YOUR ASSIGNMENT >> Number of lines below with the word "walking": give it and nothing more.

PROVIDED MATERIAL >>

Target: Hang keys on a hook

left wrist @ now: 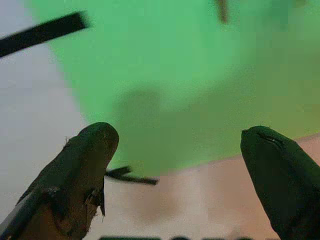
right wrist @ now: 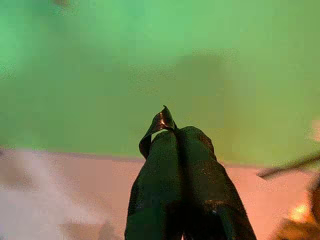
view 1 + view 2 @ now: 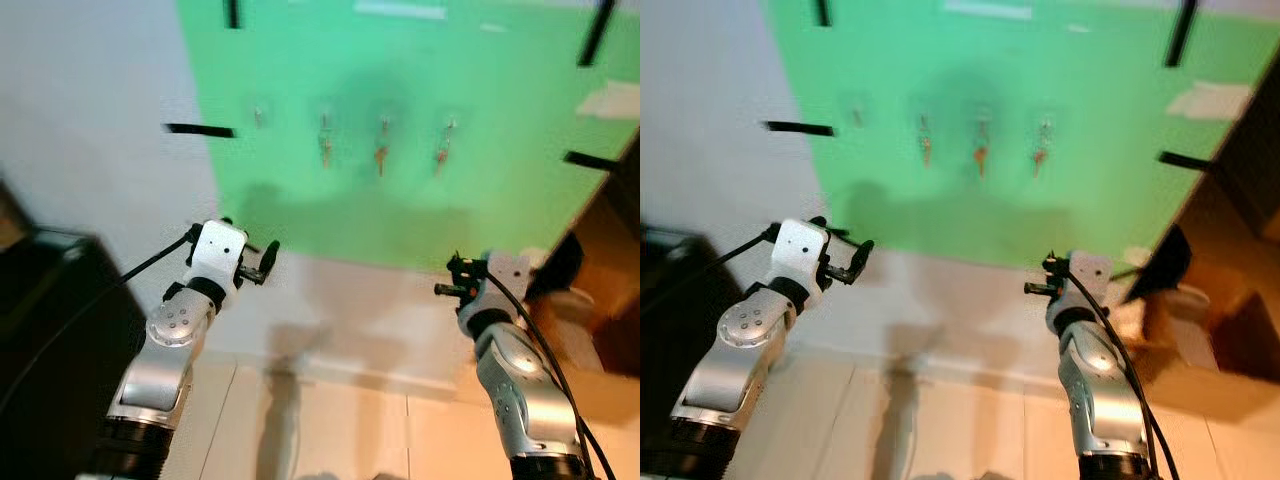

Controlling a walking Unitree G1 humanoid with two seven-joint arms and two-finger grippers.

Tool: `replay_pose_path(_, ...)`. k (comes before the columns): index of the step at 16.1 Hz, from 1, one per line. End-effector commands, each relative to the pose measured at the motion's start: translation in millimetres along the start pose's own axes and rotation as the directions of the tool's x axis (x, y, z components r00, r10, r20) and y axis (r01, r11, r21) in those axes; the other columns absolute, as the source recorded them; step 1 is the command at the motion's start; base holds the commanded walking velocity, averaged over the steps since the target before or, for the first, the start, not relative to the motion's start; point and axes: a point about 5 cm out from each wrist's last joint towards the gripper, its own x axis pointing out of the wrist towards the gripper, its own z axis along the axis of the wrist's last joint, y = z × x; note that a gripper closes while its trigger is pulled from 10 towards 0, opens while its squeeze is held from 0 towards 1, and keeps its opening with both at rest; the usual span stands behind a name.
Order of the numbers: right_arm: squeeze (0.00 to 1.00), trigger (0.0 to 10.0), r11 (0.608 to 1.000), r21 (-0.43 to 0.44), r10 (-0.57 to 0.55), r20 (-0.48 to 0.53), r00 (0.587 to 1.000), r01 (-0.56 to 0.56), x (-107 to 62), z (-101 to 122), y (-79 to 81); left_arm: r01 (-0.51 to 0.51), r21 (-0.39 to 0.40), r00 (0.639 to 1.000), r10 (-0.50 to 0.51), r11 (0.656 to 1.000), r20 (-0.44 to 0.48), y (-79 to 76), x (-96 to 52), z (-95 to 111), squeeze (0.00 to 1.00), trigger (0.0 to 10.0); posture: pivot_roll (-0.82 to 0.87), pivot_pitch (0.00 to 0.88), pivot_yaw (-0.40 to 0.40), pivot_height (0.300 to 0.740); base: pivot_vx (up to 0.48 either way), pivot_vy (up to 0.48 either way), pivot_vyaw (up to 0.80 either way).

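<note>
A green board (image 3: 400,60) on the wall carries a row of small hooks. Keys (image 3: 381,155) hang from three of them, and the leftmost hook (image 3: 258,115) looks bare. My right gripper (image 3: 447,288) is held up below the board's lower right part, well short of the hooks. In the right wrist view its fingers (image 2: 195,170) are shut, with a thin metal loop (image 2: 161,121), apparently a key ring, sticking out at the tips. My left gripper (image 3: 264,262) is raised below the board's lower left corner, open and empty, its two fingers (image 1: 85,160) wide apart.
A black cabinet (image 3: 50,330) stands close at my left. Brown boxes and furniture (image 3: 600,330) crowd the right side. Black tape strips (image 3: 200,130) mark the wall around the board. Pale floor tiles (image 3: 330,430) lie below the white wall base.
</note>
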Motion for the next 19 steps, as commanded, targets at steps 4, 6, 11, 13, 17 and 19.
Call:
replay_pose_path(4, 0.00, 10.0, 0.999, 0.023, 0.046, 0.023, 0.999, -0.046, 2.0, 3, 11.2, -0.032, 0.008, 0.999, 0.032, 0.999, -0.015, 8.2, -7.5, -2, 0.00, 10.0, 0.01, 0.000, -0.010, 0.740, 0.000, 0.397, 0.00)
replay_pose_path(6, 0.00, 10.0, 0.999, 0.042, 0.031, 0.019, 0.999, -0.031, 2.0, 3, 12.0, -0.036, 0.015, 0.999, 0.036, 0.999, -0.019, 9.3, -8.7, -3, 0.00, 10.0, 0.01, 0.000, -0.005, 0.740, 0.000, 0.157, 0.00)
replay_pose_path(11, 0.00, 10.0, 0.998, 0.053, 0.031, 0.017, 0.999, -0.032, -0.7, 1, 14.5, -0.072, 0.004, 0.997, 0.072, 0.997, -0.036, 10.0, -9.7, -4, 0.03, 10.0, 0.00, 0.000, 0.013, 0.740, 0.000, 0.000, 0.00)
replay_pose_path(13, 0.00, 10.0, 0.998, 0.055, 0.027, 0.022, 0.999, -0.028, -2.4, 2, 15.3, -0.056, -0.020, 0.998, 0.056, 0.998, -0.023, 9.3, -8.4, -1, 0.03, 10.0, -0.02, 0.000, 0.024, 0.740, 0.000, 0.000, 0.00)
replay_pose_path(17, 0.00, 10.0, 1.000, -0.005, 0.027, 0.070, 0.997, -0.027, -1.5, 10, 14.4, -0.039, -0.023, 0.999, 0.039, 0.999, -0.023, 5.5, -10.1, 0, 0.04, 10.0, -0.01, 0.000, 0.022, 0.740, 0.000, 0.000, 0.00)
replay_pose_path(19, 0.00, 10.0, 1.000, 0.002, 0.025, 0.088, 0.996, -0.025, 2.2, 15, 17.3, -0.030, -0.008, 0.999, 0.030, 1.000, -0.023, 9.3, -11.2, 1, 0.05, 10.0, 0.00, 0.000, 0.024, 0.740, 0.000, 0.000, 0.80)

RESULT BELOW >> 2